### [ASSIGNED TASK]
Copy each line below in which the word "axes" occurs.

### [SUPPLIED DATA]
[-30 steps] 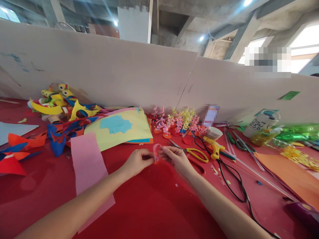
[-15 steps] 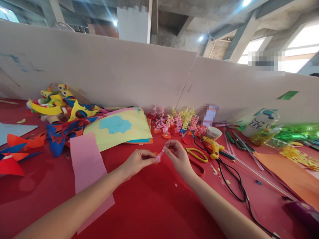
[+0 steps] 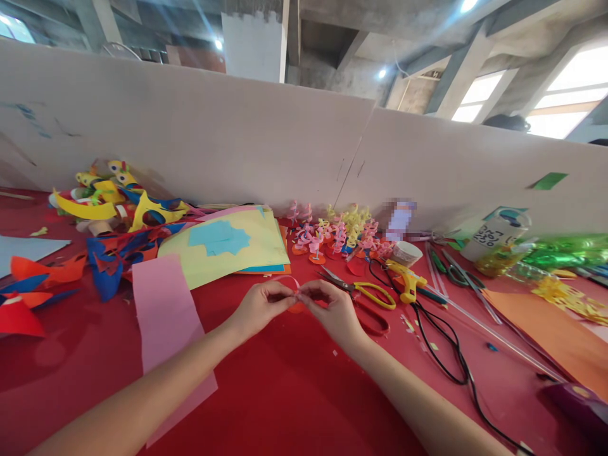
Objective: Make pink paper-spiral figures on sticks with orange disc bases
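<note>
My left hand [image 3: 259, 309] and my right hand [image 3: 336, 311] meet fingertip to fingertip over the red table. Both pinch a thin pink paper strip [image 3: 294, 280], which bows up in a small loop behind the fingers. Partly hidden below the fingertips is an orange paper disc [image 3: 296, 308]. Scissors with yellow and red handles [image 3: 376, 295] lie just right of my right hand. Beyond the hands stand several curled pink and yellow paper flowers [image 3: 338, 234] on orange discs. A pink paper sheet [image 3: 166, 310] lies beside my left forearm.
A yellow glue gun [image 3: 407, 278] with a black cord [image 3: 458, 354] lies at the right, near a paper cup [image 3: 407, 252]. Stacked coloured sheets [image 3: 256, 244] and paper masks [image 3: 118, 253] are at the left. A white board [image 3: 213, 139] closes off the back.
My right hand has moved left and down to meet my left fingertips. The pink strip, stretched between the hands before, now bends into a loop. More of the scissors shows.
</note>
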The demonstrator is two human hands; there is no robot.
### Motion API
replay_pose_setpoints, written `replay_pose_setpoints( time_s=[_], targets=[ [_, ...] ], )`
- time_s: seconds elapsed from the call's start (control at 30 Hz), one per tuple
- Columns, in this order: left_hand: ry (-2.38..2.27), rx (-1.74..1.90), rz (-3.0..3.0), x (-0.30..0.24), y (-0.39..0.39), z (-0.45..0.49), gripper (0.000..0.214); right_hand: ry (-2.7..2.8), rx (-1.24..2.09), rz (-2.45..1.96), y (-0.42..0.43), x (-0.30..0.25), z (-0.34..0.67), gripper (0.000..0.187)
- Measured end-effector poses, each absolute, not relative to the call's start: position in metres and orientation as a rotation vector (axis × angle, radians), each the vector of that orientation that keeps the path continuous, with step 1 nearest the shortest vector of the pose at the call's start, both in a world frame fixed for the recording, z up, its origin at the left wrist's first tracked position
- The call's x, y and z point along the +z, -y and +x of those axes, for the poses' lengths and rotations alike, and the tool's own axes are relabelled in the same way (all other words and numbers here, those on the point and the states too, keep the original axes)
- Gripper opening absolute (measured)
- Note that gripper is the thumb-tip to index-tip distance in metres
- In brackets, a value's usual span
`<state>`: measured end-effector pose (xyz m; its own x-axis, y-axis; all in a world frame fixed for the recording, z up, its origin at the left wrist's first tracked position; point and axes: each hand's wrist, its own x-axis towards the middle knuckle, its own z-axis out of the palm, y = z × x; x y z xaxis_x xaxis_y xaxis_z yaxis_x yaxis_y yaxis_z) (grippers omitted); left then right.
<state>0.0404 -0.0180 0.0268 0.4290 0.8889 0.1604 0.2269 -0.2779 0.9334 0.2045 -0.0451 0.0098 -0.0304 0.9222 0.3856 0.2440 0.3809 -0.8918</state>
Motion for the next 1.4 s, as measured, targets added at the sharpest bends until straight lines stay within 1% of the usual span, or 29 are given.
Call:
replay_pose_setpoints(
  time_s=[0.27,0.5,0.7,0.8,0.93,1.17,1.4],
  targets=[
    [-0.966,0.963,1.972,0.030,0.019,0.039,0.013,1.471,0.840,-1.077,0.043,0.009,0.205,0.009],
    [-0.931,0.954,2.003,0.032,0.020,0.039,0.012,1.501,0.843,-1.117,0.043,0.012,0.208,0.008],
    [-0.904,0.947,2.022,0.028,0.018,0.038,0.012,1.562,0.883,-1.113,0.043,0.013,0.209,0.011],
    [-0.916,0.954,2.037,0.026,0.018,0.037,0.011,1.612,0.837,-1.092,0.041,0.012,0.210,0.010],
    [-0.899,0.960,2.068,0.027,0.018,0.037,0.011,1.652,0.694,-1.077,0.040,0.012,0.211,0.008],
    [-0.886,0.995,2.130,0.031,0.019,0.038,0.010,1.623,0.690,-1.120,0.042,0.013,0.210,0.003],
    [-0.884,0.977,2.166,0.031,0.019,0.037,0.010,1.767,0.619,-1.112,0.043,0.018,0.213,0.005]
  ],
)
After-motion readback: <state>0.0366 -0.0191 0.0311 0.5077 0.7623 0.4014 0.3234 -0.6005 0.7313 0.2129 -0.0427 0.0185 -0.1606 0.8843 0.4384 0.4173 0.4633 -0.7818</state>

### [RESPONSE AREA]
- The call's x, y and z point along the +z, -y and +x of those axes, for the poses' lengths and rotations alike, and the tool's own axes are relabelled in the same way (all other words and numbers here, those on the point and the states too, keep the original axes)
`<state>`: measured end-effector pose (xyz m; its own x-axis, y-axis; all in a world frame fixed for the recording, z up, its origin at the left wrist's first tracked position; point and axes: each hand's wrist, its own x-axis towards the middle knuckle, its own z-axis out of the palm, y = z × x; x y z xaxis_x xaxis_y xaxis_z yaxis_x yaxis_y yaxis_z) (grippers omitted); left then right.

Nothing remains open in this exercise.